MONTEPRANDONE – Chiamiamola poesia. Che è il timbro dell’arte cinematografica del regista ascolano Giuseppe Piccioni, ma è anche la sua qualità nell’esposizione pubblica. Delicato, ricco di ricordi preziosi, citazioni, digressioni che si avventurano per sentieri improvvisi e poi, paf!, ritornano al punto di partenza.

Così al Giovarti di Monteprandone Piccioni ha deliziato il folto pubblico presente, che ha assiepato la sala tanto da costringere molti presenti a restare in piedi prima della visione del suo pluripremiato film “Fuori dal mondo” (1999). Introdotto da Alceo Lucidi, Piccioni è intervenuto nell’ambito della rassegna “Cinema d’Autore”. Tante le sue parole che meritano di essere riproposte oltre quelle che riportiamo nel video dell’intervista (ci scusiamo per la qualità dei primi fotogrammi): “Quando ero giovane e decisi di dedicarmi al cinema, mi trovavo in un periodo in cui le scelte sembravano dovessero durare per sempre. Da Ascoli tornai a Roma non per il cinema ma per amore: lì studiava quella che sarebbe diventata la compagna della mia vita, anche lei ascolana. Avevo tutte le tessere dei cineforum romani; vivevo a Portonaccio, in periferia, e tutto mi sembrava bellissimo. Vedevo film di ogni genere, dalla nouvelle vague ai musical a Bergman, e prendevo anche appunti quando sentivo dei dialoghi che mi piacevano. Spesso vedevamo film anti-intellettuali: tutto Franco e Ciccio, o Frankestein”.

“Il mio rapporto col cinema è sempre stato quello di un piacere non accademico. Vedo tanti giovani che studiano cinema e sono esperti, ma non serve avere una conoscenza assoluta del cinema per fare poi dei buoni film. All’epoca, a Roma, frequentavo una scuola di Enzo Rossellini, si parlava di cinema sempre, 24 ore al giorno. Con me c’era anche Domenico Procacci: voleva fare il regista ma io l’ho convinto a diventare produttore, cosa che è stata proficua” ha affermato il regista de Il Grande Blek.

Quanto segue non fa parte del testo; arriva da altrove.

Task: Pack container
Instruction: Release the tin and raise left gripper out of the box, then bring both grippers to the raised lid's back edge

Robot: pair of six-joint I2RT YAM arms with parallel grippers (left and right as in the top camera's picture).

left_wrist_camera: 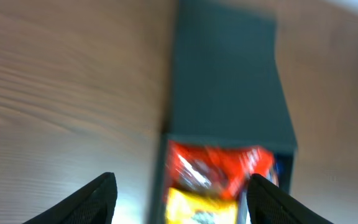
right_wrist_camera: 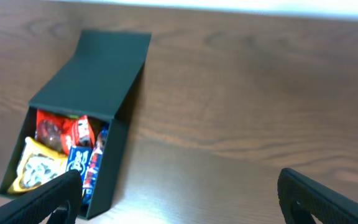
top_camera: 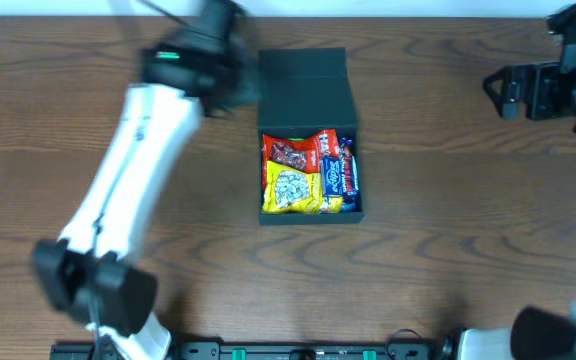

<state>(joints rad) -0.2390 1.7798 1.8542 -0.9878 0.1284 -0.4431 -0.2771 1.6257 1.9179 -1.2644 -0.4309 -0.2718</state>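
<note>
The dark teal-black container (top_camera: 351, 110) sits at the table's middle, its flap lid (top_camera: 305, 85) raised over the far half. Inside lie a red snack packet (top_camera: 293, 150), a yellow packet (top_camera: 290, 190) and a blue packet (top_camera: 336, 177). My left gripper (top_camera: 243, 85) hovers at the lid's left edge; in the left wrist view its fingers (left_wrist_camera: 182, 193) are open, straddling the box's left wall, with the lid (left_wrist_camera: 229, 81) ahead. My right gripper (top_camera: 503, 92) is open and empty at the far right; its view shows the container (right_wrist_camera: 114, 162) at left and open fingers (right_wrist_camera: 179, 193).
Brown wood-grain table (top_camera: 448, 220) all round the container. The left arm (top_camera: 133, 170) slants across the left half of the table. Arm bases and a black rail run along the front edge (top_camera: 298, 350).
</note>
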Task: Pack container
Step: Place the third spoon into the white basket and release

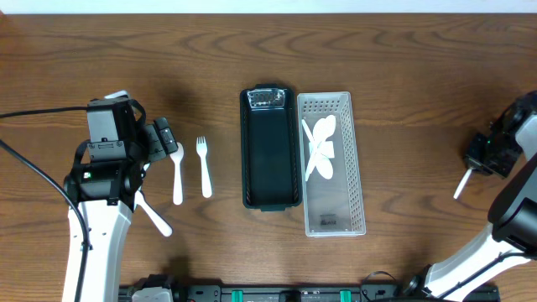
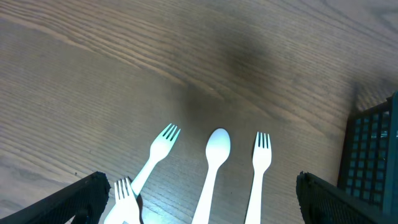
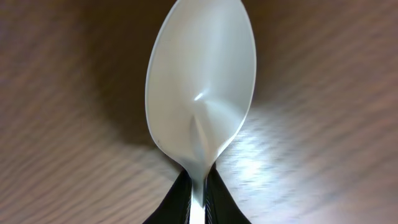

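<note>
right claw (image 3: 198, 202) is clenching a white plastic spoon (image 3: 202, 93), bowl sticking out ahead, near the right edge of the wooden table (image 1: 403, 67). left claw (image 2: 202, 202) is hanging wide open over white plastic forks (image 2: 158, 152) and a second white spoon (image 2: 214, 155) near the left edge. black rectangular plastic container (image 1: 270, 159) is sitting mid-table, touching a clear perforated tray (image 1: 334, 201).

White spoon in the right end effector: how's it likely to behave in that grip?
Probably very light: the spoon looks like thin moulded white plastic. It may flex or pivot, since the right end effector pinches only the narrow neck below the bowl. The glossy highlight on the bowl suggests a slick surface, so it could slip if bumped.
</note>
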You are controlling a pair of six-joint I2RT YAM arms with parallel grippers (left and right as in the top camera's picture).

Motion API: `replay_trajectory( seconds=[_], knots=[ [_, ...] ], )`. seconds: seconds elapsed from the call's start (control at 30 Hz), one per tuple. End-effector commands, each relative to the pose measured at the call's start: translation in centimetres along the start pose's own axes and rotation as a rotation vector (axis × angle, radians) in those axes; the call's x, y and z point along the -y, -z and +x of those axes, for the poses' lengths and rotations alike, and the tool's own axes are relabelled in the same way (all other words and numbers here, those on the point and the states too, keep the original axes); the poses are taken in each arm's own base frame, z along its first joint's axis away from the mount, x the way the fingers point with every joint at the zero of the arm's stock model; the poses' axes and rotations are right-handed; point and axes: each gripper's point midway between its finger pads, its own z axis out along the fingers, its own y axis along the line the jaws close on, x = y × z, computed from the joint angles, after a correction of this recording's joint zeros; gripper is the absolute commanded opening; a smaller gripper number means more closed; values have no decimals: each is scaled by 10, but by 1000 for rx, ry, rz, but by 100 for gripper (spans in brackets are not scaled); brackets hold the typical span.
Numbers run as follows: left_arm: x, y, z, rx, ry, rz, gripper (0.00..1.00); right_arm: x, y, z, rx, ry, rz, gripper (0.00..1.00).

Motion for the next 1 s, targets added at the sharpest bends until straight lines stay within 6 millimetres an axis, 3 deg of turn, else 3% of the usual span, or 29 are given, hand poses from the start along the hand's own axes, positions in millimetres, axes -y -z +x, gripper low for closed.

“In Italia il cinema d’autore spesso risulta troppo pensoso, oppure ci sono film invece troppo facili. A me piacciono storie come quelle dei romanzi, con un loro intreccio e una evoluzione poi improvvisa. Mi piacciono i dialoghi scritti, non amo la finta naturalezza dei dialoghi e l’emulazione del parlato – ha risposto a Lucidi – Quando girai la mia prima pellicola, Il Grande Blek, la cosa più difficile fu dirigere il film in Piazza del Popolo, dove incontravo persone che mi conoscevano e anche mio padre veniva a vedermi per la prima volta nelle vesti di regista. Non fu semplice”.